_GOAL OF THE EXERCISE_
Print the entries exactly; no image belongs in the copy.

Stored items
+ + + + + + +
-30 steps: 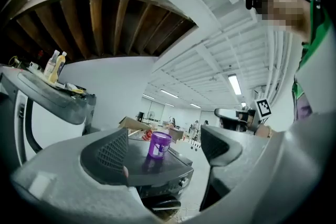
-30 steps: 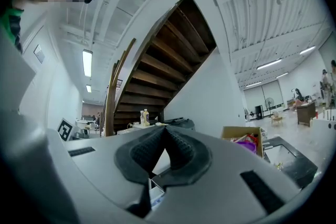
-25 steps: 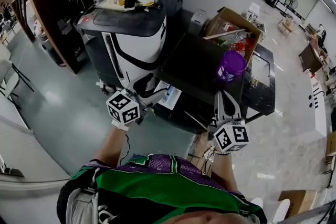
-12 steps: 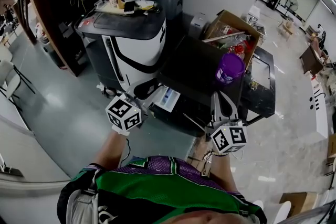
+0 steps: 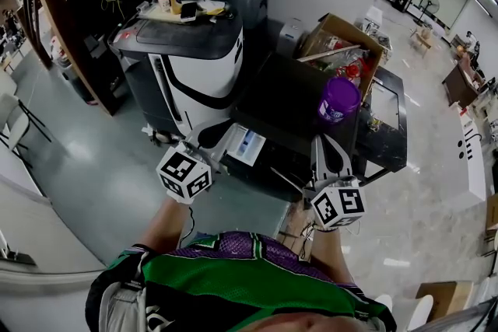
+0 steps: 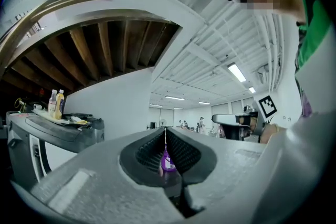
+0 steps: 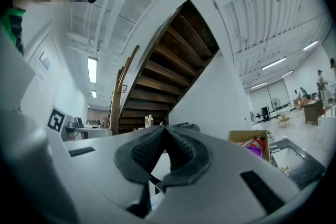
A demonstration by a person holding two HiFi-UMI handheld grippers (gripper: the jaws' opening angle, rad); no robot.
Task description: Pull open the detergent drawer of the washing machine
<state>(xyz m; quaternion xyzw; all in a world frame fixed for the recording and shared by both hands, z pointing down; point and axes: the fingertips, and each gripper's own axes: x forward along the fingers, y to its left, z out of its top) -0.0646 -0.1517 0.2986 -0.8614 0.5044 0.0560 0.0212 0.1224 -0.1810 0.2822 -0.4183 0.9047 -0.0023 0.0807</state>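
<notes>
Here left gripper sits closed

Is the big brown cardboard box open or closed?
Open. The brown cardboard box has its flaps spread apart, and the head view looks down on the colourful packets inside it.

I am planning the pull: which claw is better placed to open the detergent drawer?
Left, I think. The left claw, shut, sits just beside the detergent drawer; the right claw hangs farther from it.
</notes>
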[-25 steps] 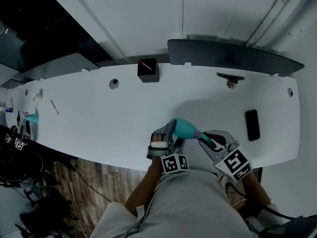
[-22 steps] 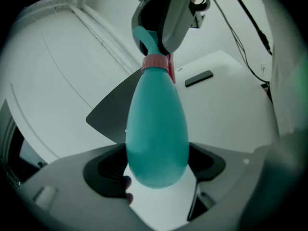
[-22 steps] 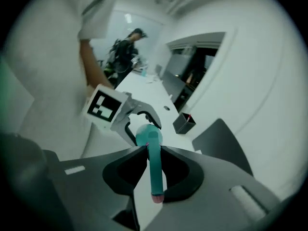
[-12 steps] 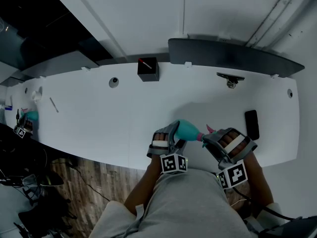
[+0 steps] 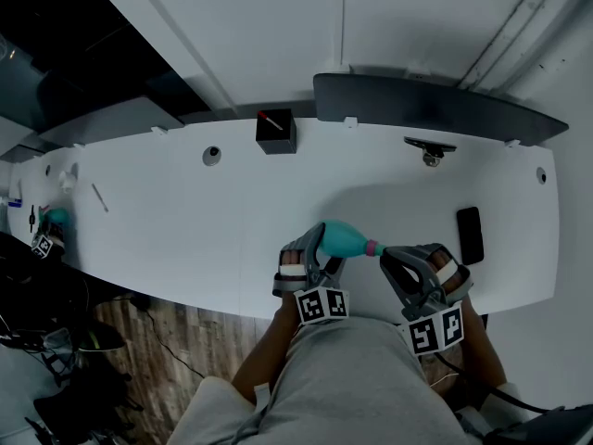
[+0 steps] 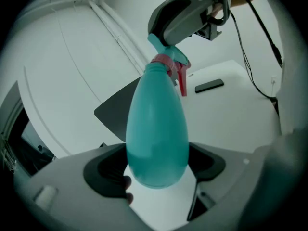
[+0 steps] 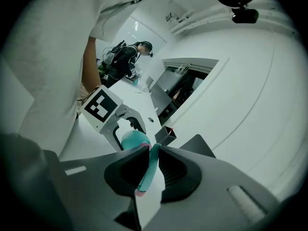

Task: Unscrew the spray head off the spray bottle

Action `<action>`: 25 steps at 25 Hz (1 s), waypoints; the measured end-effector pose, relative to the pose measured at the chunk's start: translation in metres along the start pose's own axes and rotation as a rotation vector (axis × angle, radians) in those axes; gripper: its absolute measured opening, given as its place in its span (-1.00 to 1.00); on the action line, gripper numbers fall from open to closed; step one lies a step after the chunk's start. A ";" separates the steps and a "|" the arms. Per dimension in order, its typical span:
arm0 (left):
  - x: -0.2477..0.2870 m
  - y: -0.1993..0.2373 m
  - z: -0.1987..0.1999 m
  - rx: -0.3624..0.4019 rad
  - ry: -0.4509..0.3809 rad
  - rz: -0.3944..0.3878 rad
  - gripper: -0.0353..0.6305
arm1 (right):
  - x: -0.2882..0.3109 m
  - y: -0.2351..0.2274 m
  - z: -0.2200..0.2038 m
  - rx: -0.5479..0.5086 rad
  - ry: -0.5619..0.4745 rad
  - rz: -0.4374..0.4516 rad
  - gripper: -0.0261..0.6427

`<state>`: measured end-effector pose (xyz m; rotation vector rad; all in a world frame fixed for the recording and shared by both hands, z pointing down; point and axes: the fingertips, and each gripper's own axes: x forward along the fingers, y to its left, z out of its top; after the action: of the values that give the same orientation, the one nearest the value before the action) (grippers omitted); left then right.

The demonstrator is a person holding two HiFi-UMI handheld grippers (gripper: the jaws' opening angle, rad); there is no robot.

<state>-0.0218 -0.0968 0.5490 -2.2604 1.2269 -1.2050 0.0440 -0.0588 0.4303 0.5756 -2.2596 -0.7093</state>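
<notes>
A teal spray bottle [image 5: 347,240] [image 6: 156,129] lies tilted above the white table's near edge, its neck pointing right. My left gripper [image 5: 320,246] [image 6: 156,170] is shut on its fat body, one pad on each side. The teal spray head [image 7: 148,170] [image 6: 166,49] with its pink collar [image 5: 372,247] and pink trigger [image 6: 182,81] sits in my right gripper [image 5: 397,258] [image 7: 150,170]. Those jaws have just been closing and now pinch the spray head. The head still sits on the bottle's neck.
On the white table [image 5: 185,221] stand a black box [image 5: 277,130] at the back, a dark phone [image 5: 468,235] to the right and a small metal fitting [image 5: 431,149]. A grey panel [image 5: 435,105] runs along the wall. Small items [image 5: 56,216] lie far left. A person [image 7: 126,57] stands in the distance.
My right gripper has rolled about the spray head, its marker cube swinging from upper right down toward me. The bottle and left gripper stay about where they were.
</notes>
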 end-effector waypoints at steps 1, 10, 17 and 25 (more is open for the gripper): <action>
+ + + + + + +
_EXERCISE ANSWER_
-30 steps: 
-30 steps: 
-25 steps: 
-12 steps: 
+0 steps: 
+0 steps: 
+0 steps: 
A demonstration by a person holding two HiFi-UMI handheld grippers (gripper: the jaws' opening angle, rad); no robot.
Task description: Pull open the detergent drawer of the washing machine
<state>(xyz m; quaternion xyzw; all in a world frame fixed for the recording and shared by both hands, z pointing down; point and axes: the fingertips, and each gripper's own axes: x forward along the fingers, y to its left, z out of its top) -0.0646 -0.1517 0.2986 -0.8614 0.5044 0.0560 0.0212 0.1224 -0.1810 0.2822 -0.4183 0.9047 -0.0023 0.0807</state>
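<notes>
Here left gripper sits closed

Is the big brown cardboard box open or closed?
Open. The brown cardboard box has its flaps spread apart, and the head view looks down on the colourful packets inside it.

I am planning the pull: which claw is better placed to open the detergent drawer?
Left, I think. The left claw, shut, sits just beside the detergent drawer; the right claw hangs farther from it.
</notes>
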[-25 steps] 
[-22 steps] 
[-22 steps] 
[-12 steps] 
[+0 steps] 
[+0 steps] 
[+0 steps] 

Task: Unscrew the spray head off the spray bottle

Action `<action>`: 25 steps at 25 Hz (1 s), waypoints; the measured end-effector pose, relative to the pose measured at the chunk's start: translation in metres along the start pose's own axes and rotation as a rotation vector (axis × angle, radians) in those axes; gripper: its absolute measured opening, given as its place in its span (-1.00 to 1.00); on the action line, gripper numbers fall from open to closed; step one lies a step after the chunk's start. A ";" separates the steps and a "|" the arms. Per dimension in order, its typical span:
arm0 (left):
  - x: -0.2477..0.2870 m
  - y: -0.1993..0.2373 m
  - z: -0.1987..0.1999 m
  - rx: -0.3624..0.4019 rad
  - ry: -0.4509..0.3809 rad
  - rz: -0.3944..0.3878 rad
  - gripper: -0.0353..0.6305
arm1 (right):
  - x: -0.2882..0.3109 m
  - y: -0.2351..0.2274 m
  - z: -0.2200..0.2038 m
  - rx: -0.5479..0.5086 rad
  - ry: -0.5619..0.4745 rad
  - rz: -0.4374..0.4516 rad
  - gripper: -0.0261..0.6427

`<state>`: measured end-effector pose (xyz m; rotation vector rad; all in a world frame fixed for the recording and shared by both hands, z pointing down; point and axes: the fingertips, and each gripper's own axes: x forward along the fingers, y to its left, z out of its top; after the action: of the values that give the same orientation, the one nearest the value before the action) (grippers omitted); left then right.

The demonstrator is a person holding two HiFi-UMI handheld grippers (gripper: the jaws' opening angle, rad); there is no robot.

<state>-0.0218 -0.0968 0.5490 -2.2604 1.2269 -1.2050 0.0440 -0.0588 0.4303 0.5756 -2.2596 -0.7093</state>
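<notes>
A teal spray bottle [image 5: 347,240] [image 6: 156,129] lies tilted above the white table's near edge, its neck pointing right. My left gripper [image 5: 320,246] [image 6: 156,170] is shut on its fat body, one pad on each side. The teal spray head [image 7: 148,170] [image 6: 166,49] with its pink collar [image 5: 372,247] and pink trigger [image 6: 182,81] sits in my right gripper [image 5: 397,258] [image 7: 150,170]. Those jaws have just been closing and now pinch the spray head. The head still sits on the bottle's neck.
On the white table [image 5: 185,221] stand a black box [image 5: 277,130] at the back, a dark phone [image 5: 468,235] to the right and a small metal fitting [image 5: 431,149]. A grey panel [image 5: 435,105] runs along the wall. Small items [image 5: 56,216] lie far left. A person [image 7: 126,57] stands in the distance.
My right gripper has rolled about the spray head, its marker cube swinging from upper right down toward me. The bottle and left gripper stay about where they were.
</notes>
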 end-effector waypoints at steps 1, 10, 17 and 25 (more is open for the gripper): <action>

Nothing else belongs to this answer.